> STUDY MATERIAL:
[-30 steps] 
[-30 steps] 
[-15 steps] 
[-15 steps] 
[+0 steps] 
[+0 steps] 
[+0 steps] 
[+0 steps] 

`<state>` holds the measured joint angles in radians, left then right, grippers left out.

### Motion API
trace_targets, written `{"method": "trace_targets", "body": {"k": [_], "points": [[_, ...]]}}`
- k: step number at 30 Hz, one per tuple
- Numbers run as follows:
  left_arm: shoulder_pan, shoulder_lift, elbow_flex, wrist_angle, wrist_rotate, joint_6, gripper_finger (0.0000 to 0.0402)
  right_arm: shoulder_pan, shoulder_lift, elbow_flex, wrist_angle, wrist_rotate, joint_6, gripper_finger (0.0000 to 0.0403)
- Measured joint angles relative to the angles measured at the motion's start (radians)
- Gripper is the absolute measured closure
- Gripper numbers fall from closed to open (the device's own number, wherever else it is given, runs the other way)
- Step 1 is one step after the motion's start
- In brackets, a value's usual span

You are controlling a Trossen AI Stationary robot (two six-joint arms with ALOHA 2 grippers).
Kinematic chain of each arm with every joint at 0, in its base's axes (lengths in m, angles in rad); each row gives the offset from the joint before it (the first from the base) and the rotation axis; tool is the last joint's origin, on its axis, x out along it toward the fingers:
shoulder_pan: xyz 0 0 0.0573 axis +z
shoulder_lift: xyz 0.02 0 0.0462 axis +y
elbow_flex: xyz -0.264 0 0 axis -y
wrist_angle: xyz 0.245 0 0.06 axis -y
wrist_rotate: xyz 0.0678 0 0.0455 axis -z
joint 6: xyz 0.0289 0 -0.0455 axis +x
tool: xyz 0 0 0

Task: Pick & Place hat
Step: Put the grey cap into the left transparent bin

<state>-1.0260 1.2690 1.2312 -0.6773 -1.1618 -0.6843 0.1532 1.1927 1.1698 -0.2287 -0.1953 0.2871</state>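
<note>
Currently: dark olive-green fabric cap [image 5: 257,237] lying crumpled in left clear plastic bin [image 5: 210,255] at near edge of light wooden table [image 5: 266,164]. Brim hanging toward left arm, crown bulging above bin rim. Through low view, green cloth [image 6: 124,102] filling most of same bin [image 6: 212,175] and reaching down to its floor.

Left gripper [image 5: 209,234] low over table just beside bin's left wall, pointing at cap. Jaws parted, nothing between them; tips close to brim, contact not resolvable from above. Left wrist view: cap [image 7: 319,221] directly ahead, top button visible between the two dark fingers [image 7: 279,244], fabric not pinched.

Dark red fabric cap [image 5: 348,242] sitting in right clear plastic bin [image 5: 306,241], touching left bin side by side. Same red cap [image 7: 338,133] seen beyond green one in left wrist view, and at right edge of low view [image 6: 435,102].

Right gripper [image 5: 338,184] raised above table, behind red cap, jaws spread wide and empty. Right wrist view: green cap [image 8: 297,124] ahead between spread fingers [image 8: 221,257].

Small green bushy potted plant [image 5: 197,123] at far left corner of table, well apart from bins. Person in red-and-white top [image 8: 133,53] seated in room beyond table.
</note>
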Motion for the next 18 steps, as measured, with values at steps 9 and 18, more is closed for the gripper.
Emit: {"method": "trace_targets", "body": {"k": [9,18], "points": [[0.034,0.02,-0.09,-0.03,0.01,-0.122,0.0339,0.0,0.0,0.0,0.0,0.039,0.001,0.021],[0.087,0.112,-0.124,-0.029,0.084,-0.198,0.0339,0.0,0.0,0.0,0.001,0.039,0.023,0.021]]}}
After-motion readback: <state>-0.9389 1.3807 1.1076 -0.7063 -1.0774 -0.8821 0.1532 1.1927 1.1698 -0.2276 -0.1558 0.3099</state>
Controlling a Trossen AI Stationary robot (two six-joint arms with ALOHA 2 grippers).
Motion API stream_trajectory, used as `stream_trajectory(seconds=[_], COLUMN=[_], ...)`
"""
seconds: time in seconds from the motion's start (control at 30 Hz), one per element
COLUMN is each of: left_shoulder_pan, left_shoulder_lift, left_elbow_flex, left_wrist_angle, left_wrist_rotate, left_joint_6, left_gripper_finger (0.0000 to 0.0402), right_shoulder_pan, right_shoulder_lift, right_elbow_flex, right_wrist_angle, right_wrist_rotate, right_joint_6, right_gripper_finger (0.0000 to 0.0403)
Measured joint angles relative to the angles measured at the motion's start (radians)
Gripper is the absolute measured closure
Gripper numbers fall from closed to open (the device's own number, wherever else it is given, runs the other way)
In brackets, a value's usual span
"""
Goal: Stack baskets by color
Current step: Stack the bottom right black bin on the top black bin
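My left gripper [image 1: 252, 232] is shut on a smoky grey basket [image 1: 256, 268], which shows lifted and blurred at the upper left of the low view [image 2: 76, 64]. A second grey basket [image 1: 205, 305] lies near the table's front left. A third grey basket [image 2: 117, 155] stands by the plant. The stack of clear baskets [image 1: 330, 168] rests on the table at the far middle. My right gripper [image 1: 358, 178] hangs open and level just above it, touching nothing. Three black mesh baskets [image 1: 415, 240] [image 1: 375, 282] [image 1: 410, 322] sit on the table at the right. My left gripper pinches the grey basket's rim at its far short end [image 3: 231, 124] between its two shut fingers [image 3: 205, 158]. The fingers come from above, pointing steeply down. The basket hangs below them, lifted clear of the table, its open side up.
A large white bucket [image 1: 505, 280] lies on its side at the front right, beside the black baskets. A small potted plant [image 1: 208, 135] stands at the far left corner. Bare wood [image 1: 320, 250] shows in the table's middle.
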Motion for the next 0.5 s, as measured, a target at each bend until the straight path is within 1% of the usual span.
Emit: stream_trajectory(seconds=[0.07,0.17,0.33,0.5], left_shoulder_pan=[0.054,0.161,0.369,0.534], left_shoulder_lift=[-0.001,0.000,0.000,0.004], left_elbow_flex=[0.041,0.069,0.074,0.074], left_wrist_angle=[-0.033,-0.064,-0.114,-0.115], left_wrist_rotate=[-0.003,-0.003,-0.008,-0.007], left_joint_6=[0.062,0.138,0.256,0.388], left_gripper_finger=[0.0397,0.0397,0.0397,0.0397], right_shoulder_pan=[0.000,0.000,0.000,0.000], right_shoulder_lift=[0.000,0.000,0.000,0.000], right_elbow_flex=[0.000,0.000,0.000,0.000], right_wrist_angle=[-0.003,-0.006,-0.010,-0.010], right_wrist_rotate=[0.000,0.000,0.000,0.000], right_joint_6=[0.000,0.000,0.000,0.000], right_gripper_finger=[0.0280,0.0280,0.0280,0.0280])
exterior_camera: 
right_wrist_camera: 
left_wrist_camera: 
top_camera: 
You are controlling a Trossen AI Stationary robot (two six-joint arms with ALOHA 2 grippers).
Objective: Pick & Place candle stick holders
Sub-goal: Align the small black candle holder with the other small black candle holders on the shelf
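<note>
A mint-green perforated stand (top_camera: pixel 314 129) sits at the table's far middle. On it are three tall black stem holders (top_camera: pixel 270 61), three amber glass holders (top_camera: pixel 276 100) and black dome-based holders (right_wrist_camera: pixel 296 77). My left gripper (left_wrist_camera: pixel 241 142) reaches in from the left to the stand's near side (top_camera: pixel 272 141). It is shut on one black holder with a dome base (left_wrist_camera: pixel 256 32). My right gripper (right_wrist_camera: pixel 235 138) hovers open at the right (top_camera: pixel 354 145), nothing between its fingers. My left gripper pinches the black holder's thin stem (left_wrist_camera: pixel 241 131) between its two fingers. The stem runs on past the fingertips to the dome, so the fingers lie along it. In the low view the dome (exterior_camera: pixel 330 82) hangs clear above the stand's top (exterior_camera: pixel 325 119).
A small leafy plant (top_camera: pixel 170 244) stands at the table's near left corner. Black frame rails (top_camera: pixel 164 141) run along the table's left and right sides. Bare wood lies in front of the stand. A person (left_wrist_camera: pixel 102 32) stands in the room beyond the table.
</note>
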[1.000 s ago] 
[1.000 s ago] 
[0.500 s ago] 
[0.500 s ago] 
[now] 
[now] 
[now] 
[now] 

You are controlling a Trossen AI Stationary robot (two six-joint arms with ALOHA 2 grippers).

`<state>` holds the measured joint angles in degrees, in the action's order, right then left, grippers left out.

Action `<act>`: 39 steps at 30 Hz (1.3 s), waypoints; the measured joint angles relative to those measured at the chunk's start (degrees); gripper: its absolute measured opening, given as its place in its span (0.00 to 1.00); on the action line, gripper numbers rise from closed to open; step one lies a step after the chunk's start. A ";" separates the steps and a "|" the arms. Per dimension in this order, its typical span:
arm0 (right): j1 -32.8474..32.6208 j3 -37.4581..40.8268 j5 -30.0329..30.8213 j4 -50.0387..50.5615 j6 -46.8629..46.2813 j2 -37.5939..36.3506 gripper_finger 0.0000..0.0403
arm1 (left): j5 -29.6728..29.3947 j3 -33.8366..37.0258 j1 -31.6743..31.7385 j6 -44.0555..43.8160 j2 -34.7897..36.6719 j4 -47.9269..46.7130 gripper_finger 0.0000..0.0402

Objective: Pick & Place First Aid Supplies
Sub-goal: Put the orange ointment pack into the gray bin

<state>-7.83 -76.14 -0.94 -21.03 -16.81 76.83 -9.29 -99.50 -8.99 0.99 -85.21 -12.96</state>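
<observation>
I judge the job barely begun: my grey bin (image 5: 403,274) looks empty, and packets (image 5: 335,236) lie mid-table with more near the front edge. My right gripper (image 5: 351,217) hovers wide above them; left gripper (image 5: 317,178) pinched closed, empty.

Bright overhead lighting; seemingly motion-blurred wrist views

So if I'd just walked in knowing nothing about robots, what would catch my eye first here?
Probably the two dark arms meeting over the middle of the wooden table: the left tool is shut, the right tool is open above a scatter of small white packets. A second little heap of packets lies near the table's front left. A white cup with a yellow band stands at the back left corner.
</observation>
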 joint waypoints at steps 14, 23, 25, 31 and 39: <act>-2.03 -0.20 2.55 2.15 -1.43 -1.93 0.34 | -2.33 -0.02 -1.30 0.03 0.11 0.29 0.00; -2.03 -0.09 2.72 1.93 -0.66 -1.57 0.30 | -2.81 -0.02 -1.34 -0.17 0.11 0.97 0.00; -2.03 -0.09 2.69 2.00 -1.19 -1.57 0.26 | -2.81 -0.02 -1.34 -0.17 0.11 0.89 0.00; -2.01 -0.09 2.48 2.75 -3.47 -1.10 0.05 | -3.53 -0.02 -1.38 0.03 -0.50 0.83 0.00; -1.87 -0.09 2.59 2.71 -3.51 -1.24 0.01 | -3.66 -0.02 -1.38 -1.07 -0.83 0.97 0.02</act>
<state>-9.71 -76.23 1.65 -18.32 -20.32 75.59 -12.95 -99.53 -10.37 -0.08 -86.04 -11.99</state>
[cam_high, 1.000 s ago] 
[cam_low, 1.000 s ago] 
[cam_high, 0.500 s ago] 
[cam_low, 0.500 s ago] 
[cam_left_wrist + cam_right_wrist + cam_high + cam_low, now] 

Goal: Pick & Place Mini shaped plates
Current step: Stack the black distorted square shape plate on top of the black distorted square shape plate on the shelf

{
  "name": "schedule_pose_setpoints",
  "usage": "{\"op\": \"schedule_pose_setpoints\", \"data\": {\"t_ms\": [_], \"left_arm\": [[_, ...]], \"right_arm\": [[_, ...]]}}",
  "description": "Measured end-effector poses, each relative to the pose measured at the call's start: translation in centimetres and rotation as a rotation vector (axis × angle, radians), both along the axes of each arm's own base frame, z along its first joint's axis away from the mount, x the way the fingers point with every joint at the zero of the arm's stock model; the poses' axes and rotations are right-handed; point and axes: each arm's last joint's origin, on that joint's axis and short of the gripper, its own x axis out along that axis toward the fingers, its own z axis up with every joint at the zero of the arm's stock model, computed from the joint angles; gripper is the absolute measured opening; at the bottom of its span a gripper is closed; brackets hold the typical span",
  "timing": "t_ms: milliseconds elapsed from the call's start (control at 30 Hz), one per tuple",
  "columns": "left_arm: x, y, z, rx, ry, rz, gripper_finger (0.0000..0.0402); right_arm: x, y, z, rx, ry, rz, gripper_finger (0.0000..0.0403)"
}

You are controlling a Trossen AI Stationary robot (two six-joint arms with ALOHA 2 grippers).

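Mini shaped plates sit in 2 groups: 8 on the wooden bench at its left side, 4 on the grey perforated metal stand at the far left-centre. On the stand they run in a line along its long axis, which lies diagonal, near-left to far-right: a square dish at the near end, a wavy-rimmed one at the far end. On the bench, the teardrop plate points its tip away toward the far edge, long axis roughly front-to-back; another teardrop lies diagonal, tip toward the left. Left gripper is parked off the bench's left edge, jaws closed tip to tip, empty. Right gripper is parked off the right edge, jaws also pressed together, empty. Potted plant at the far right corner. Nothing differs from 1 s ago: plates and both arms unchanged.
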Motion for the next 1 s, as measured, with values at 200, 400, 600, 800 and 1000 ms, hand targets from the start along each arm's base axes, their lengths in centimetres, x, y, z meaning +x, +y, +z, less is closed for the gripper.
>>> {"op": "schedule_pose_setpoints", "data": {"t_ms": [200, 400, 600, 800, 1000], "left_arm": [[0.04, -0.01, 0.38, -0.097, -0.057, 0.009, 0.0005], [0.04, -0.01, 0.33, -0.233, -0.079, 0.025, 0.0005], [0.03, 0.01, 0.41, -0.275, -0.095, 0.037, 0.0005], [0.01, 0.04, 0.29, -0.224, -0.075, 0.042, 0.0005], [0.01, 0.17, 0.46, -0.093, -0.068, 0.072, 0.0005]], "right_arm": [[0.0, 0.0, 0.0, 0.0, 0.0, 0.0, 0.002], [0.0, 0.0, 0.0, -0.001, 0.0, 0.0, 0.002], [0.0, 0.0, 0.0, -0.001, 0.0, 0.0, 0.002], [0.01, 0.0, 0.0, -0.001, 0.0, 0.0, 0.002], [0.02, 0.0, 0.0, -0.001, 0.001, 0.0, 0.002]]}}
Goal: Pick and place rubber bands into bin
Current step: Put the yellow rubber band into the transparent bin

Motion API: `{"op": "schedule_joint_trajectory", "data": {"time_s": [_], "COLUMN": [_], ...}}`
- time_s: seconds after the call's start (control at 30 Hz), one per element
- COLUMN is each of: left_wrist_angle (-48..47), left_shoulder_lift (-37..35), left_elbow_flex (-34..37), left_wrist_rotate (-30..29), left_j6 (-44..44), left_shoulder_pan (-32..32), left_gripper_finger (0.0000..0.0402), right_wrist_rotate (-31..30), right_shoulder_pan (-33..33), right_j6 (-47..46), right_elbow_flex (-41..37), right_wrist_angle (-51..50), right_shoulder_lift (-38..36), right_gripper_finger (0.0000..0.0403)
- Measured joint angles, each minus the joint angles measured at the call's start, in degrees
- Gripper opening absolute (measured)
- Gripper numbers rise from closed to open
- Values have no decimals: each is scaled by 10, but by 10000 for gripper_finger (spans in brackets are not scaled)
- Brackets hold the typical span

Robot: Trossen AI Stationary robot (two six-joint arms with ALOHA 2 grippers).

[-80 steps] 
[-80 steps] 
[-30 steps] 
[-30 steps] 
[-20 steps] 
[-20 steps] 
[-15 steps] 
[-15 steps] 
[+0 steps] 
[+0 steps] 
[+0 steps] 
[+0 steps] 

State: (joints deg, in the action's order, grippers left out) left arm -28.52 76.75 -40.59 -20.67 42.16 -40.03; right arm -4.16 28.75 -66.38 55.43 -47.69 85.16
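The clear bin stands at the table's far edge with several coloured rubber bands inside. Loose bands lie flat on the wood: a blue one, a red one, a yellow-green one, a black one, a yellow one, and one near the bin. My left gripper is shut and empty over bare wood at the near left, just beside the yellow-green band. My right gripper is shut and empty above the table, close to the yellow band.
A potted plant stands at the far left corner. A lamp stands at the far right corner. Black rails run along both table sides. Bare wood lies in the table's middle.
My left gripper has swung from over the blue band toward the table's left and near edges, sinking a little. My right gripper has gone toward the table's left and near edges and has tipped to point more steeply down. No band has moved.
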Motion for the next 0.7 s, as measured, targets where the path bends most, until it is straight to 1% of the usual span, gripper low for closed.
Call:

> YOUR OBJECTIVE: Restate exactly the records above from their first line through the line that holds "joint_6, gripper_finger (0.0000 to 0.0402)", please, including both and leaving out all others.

> PROBLEM SOLUTION:
[-30 steps] 
[-30 steps] 
[-15 steps] 
[-15 steps] 
[+0 steps] 
[+0 steps] 
[+0 steps] 
[+0 steps] 

`<state>` holds the measured joint angles in radians, left then right, grippers left out.

### Motion API
trace_targets, written `{"method": "trace_targets", "body": {"k": [_], "points": [[_, ...]]}}`
- k: step number at 30 Hz, one per tuple
- Numbers run as follows:
  left_arm: shoulder_pan, shoulder_lift, elbow_flex, wrist_angle, wrist_rotate, joint_6, gripper_finger (0.0000 to 0.0402)

What this exercise required has been given in full.